At the grocery store this past weekend, my son announced to me” I love candies, I can eat them every day for the rest of my life!”. I am sure you have one of these kids like mine, or maybe you yourself may have a sweet tooth. But how many candies are too many? what could we do to reduce the negative effects of sugar while enjoying upcoming trick-or-treat?
To reduce cavity-causing germs, it is much more important to understand the exposure frequency concept. That means, 5 candies consumed during a short time is in general safer than throughout the day slowly. Our oral cavity has self-defense mechanism that fights cavities each time sugar arrives, but the constant intake of sugar will likely overpower this mechanism, hence, the chance of getting cavities becomes higher.
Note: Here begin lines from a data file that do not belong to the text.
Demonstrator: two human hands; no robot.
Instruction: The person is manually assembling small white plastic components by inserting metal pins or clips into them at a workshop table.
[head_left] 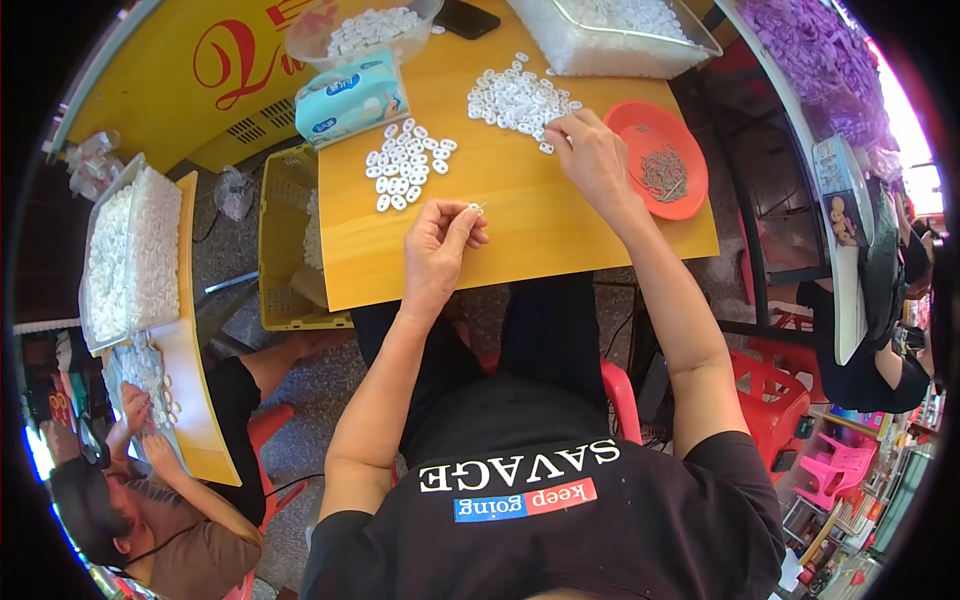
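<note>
My left hand (440, 250) is closed over the table's middle, thumb and forefinger pinching a small white piece (476, 209) with a thin pin-like tip sticking out. Most of that piece is hidden by the fingers. My right hand (592, 160) reaches to the right edge of a pile of white oval two-hole pieces (515, 100). Its fingers are bent together, and what they hold, if anything, is hidden. Beside this hand is an orange-red bowl (690, 200) containing many small metal pins (662, 172). A smaller group of the same oval pieces (400, 170) lies left, beyond my left hand.
On the yellow table (380, 270) stand a light-blue tissue pack (350, 98), a clear bowl of white pieces (372, 32), a dark phone (467, 18) and a large clear bin (620, 45). A yellow crate (285, 240) is left; another person (160, 500) works at a side table.
</note>
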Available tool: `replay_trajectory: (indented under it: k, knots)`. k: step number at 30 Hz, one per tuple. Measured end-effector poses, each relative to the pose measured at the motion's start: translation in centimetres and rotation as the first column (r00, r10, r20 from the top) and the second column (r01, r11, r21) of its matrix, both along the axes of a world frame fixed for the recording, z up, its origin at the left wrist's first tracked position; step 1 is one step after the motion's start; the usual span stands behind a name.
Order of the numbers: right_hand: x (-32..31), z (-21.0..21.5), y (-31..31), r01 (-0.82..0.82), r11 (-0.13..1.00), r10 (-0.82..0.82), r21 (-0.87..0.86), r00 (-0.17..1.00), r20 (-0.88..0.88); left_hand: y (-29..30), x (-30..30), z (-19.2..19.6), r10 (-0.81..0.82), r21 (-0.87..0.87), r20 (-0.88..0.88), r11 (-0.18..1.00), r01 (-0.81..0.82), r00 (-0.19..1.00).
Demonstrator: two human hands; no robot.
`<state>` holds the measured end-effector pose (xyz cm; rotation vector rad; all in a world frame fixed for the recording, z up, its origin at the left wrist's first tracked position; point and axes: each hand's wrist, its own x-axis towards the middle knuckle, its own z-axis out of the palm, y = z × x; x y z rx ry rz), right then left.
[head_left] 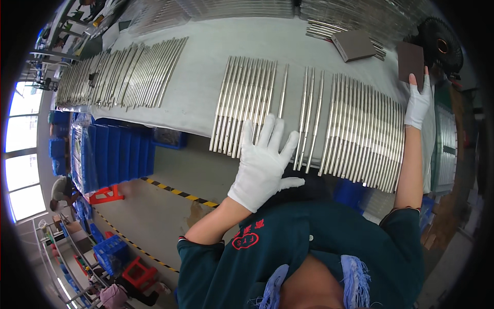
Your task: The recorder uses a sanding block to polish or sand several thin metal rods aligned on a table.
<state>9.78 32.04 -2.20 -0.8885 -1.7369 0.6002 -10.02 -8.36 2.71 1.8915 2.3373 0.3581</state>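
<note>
My left hand [263,165], in a white glove, lies with spread fingers over the near ends of slim silvery metal rods [246,92] set side by side on the pale-covered table [206,56]. A single rod [284,87] runs just past its fingertips. To the right lie a few spaced rods [311,118] and a wider row of rods [363,131]. At the far right, my right hand [418,105], gloved with thumb and a fingertip bare, grips a flat brown rectangular block [410,59]. Its fingers behind the block are partly hidden.
Another brown block [354,45] rests on rods at the back right, near a black fan [441,44]. More rods [123,72] cover the table's left end. Blue bins [126,149] stand below, and a red stool [139,273] is on the floor. A person [63,190] is far left.
</note>
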Motion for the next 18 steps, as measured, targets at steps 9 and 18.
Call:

Here are some tips during the Halloween holidays for reducing risks of cavities:
— No candies at nighttime after trick-or treat, especially right before going to bed (or even worse, going to bed without brushing teeth after eating candies!!)
— Be selective. Pick the ” better” candies, such as dark chocolate, naturally sweetened candies or sweet treats rather than sugar loaded, artificially colored ones
— Limit the frequency (and quantity to a certain degree for other health benefits!). Try to eat a couple of candies at once, brush teeth, chew sugar-free gum or drink a cup of water afterwards.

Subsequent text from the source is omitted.